Изменить стиль страницы

— Пойдем, проводи меня… — сказала Фирсову Вьюгà и, не дожидаясь согласия, подхватила его под руку. — Перебьются теперь. Иди, больше тебе наблюдать здесь нечего. Тут теперь будет нехорошо.

— Манька… Любца себе нашла? Не уходи, — плохо будет! — кричал через головы других Аггей, дергаясь, как в агонии.

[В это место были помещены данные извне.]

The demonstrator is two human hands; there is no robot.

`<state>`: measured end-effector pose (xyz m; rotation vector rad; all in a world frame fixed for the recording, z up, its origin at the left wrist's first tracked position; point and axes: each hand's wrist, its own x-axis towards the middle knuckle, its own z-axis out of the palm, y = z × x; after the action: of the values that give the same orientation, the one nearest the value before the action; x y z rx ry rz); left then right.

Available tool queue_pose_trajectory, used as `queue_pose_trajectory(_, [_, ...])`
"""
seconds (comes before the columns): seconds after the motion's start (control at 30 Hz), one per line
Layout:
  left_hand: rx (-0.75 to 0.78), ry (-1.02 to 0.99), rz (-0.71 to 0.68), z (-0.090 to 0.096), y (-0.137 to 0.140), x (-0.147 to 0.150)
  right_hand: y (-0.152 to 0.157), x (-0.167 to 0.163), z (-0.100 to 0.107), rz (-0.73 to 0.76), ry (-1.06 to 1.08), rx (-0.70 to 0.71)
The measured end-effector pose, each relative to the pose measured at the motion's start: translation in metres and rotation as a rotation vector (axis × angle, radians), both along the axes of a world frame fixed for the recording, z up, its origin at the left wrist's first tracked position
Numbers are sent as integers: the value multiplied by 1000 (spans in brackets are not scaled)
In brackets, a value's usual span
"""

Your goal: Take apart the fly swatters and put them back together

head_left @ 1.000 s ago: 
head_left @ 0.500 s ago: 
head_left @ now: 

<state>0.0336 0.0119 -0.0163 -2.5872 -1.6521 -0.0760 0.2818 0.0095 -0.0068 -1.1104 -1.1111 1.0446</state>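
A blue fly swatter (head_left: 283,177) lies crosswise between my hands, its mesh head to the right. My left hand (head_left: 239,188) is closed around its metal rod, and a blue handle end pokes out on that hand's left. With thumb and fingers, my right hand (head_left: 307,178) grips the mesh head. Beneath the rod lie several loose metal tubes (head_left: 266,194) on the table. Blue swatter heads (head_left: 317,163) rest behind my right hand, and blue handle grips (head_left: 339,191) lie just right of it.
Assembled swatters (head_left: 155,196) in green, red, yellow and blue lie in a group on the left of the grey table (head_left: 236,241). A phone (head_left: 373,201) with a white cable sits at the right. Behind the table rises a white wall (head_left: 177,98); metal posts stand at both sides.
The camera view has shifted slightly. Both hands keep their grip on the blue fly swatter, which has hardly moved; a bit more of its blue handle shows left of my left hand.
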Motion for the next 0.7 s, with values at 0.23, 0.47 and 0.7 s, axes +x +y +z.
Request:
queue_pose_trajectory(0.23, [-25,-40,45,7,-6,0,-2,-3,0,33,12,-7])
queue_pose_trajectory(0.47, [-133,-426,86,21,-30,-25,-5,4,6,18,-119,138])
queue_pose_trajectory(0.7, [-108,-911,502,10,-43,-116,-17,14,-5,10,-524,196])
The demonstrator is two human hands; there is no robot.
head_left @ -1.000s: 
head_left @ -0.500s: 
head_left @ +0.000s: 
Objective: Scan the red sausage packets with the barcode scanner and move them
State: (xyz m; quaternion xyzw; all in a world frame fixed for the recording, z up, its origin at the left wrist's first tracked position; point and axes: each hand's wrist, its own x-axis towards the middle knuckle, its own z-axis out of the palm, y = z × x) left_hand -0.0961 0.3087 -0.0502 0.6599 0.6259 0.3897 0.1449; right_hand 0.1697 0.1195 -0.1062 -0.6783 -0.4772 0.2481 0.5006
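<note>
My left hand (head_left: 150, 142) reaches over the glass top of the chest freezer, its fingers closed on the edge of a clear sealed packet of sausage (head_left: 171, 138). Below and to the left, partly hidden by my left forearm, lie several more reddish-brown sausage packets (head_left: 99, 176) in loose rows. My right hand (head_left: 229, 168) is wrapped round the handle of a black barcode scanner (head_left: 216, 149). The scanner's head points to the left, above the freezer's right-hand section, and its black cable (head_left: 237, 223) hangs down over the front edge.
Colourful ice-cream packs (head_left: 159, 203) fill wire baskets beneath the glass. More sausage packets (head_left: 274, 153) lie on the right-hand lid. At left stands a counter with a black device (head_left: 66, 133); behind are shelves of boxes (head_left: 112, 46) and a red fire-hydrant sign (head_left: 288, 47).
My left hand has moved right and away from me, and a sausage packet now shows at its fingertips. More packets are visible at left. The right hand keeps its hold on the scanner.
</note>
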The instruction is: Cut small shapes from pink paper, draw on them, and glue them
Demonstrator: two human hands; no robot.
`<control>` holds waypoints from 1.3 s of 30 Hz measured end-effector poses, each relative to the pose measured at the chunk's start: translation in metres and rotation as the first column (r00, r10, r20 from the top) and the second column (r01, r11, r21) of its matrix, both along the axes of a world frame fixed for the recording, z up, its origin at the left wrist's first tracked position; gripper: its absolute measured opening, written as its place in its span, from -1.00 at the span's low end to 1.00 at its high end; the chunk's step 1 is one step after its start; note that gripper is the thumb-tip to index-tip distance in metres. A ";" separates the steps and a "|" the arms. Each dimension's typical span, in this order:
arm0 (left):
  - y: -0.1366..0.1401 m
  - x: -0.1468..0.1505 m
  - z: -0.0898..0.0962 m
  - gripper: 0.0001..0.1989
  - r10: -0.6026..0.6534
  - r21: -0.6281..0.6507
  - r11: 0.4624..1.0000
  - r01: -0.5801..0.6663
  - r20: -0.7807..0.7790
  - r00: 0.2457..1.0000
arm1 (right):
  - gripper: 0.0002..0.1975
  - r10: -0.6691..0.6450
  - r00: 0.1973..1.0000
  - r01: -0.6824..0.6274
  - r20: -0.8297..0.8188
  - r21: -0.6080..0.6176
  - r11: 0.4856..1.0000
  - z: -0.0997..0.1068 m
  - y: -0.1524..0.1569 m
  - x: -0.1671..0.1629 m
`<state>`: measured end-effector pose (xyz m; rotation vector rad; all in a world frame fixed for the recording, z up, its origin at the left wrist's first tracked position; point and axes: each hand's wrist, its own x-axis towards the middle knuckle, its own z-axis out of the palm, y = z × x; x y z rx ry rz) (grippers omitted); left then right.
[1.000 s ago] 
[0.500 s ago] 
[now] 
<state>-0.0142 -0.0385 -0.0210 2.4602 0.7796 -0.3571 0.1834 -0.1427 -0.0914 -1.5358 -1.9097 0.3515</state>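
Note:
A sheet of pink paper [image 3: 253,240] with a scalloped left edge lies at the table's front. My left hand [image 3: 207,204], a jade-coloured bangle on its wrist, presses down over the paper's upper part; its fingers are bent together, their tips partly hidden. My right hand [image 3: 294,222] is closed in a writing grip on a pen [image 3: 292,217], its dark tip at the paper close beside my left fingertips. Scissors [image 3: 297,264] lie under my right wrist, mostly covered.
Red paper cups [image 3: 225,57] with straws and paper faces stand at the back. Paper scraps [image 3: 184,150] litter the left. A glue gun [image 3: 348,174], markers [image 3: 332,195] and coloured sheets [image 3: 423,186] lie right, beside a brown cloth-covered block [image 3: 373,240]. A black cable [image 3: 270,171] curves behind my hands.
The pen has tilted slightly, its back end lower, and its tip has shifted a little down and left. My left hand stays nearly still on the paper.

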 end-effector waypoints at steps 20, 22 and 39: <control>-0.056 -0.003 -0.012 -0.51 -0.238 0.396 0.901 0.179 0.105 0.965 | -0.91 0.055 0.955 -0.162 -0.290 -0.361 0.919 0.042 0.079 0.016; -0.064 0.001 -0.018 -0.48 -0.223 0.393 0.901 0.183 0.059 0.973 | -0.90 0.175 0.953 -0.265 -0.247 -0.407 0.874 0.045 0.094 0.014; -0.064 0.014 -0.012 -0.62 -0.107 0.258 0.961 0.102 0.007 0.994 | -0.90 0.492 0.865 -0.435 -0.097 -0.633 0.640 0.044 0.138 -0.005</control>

Последнее, что отпечатлелось в памяти Фирсова навечно, были огненно-красные штаны Аггея, во весь рост стоящего на столе. Старый Финоген, оставленный всеми, странно озирался по сторонам, сидя на стуле своем, как на позорном эшафоте. И, наконец, Фирсов, уже одеваясь, выглянул из передней на часы. Стрелки неотвратимо подкрадывались к двум.

XXVII

Длилась на дворе ночь, когда Фирсов и Вьюгà вышли из шалмана. Прошел снежок, и все стало до удивительности ровно и девственно. В небе обильно вызвездило, и, кроме того, светила нестерпимая луна. Застылые тени струились по искристым сугробам. Пугали неосвещенные углы, а за воротами подкарауливала еще большая тишина.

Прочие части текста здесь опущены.